Let’s take sorting a list as a typical example: Different algorithms will have different behaviours as the number of items to sort increases. A very simple algorithm might iterate through the list looking for the smallest item, which it brings to the front of the list. It then repeats the same process for the remainder of the list. In that case, we first go through a list of N items N times to find the smallest item, then N-1 times, N-2 times, and so on. That means we have to perform N × (N+1) / 2 comparisons. Such an algorithm is therefore in O(N2), or polynomial (quadratic to be more precise), with respect to the number of comparisons needed. In the grand scheme of things, that’s considered not so bad. However, there are better algorithms that can sort items in O(N × log N) time.
Broadly speaking the complexity of problems can be broken into 3 big categories:
If they’re in O(1), O(log N), O(sqrt N), O(N), or O(N × log N), algorithms are usually considered fairly tractable, which is a fancy way of saying they’re manageable.
Algorithms that are in polynomial complexity of at least degree 2 like O(N2), O(N3), etc. are more expensive to solve as the input gets larger. This degree of complexity is not ideal, but it’s often still okay for many kinds of real-world problems, as long as the exponent is small.
O(2N) algorithms require exponential resources. That means we need to keep doubling the resources for small increases in input size. Algorithms that are exponential or worse (such as factorial), are generally considered intractable. The jump in the computational requirements happens very fast, so only small instances of such problems can be solved, even with a lot of computing power.
Sometimes people say that big-O is a measure of worst case performance. There is some nuance in the terminology though. Big-O does measure the upper bound on performance compared to the input. However, an algorithm can have a different big-O for different kinds of input. Usually best case, worst case, and average case are considered. For instance, quicksort is known to have a worst case O(N2), but typically it’s O(N × log N).
In this article, I’d like to explore something that can be tricky, namely that big-O is measured with respect to the length of the input. That means big-O can actually be different for the same algorithm, depending on how we represent the input! This may seem confusing, so let’s take a look at a concrete example.
Factoring integers to primes is a classic problem in computer science. Some widely used cryptographic algorithms, such as RSA, rely on it being a hard problem to solve as the numbers get bigger. Classical algorithms for factoring integers require exponential time in the worst case.
Factorization is not NP-complete though. If quantum computers with thousands of qbits become a reality, Shor’s algorithm can be used to factor integers in polynomial time. However, there seems to be a general consensus that even quantum computers will not make NP-complete problems tractable.

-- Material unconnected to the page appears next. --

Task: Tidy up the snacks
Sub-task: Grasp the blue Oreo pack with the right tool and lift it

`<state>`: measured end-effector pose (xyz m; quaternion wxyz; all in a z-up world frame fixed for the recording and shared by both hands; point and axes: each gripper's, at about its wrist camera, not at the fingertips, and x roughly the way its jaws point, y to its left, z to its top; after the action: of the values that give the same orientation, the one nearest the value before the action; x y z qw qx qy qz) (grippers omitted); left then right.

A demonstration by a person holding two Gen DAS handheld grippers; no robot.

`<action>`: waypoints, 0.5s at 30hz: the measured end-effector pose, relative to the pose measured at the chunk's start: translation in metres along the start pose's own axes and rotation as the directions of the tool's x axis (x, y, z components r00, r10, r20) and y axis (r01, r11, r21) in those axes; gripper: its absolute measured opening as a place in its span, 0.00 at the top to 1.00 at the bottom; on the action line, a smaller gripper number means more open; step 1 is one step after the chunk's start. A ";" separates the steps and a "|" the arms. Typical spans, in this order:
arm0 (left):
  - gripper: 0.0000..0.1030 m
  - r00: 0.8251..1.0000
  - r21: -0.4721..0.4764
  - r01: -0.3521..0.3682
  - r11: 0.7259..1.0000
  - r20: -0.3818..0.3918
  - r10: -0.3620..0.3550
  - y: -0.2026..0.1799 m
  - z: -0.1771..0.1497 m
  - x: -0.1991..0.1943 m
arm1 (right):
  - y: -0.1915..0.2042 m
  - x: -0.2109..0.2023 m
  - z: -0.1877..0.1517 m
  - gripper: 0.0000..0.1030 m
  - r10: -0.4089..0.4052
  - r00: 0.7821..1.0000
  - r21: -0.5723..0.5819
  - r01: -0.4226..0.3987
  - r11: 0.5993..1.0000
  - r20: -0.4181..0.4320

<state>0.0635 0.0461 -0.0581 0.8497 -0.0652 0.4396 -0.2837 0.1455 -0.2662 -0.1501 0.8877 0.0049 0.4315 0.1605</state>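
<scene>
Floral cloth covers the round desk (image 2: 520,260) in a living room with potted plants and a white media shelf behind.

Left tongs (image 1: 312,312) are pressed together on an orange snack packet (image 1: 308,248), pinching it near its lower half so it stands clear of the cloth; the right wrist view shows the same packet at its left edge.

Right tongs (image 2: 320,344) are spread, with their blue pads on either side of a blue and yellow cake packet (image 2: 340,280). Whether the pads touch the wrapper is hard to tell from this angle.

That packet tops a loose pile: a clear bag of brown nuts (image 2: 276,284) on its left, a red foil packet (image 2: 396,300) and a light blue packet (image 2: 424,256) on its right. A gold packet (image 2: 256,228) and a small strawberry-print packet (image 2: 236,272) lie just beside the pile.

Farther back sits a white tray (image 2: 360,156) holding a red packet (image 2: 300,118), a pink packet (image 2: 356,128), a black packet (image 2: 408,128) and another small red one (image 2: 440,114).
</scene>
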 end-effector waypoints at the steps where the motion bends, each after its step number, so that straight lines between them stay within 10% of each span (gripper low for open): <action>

Let’s examine the most intuitive and straightforward algorithm for getting the prime factors of a number. Suppose we have an integer, say 124. How can we factor it into primes? We can start by checking if the number can be divided by 2:
124 / 2 = 62
The result is even, so let’s divide by 2 again:
62 / 2 = 31
From here we can try dividing by 3, 4, 5, etc… all the way up to 30, but all of these divisors will leave a remainder. That means 31 is also prime. It can only be divided evenly by itself or by 1. Therefore the prime factors of 124 are 2 × 2 × 31.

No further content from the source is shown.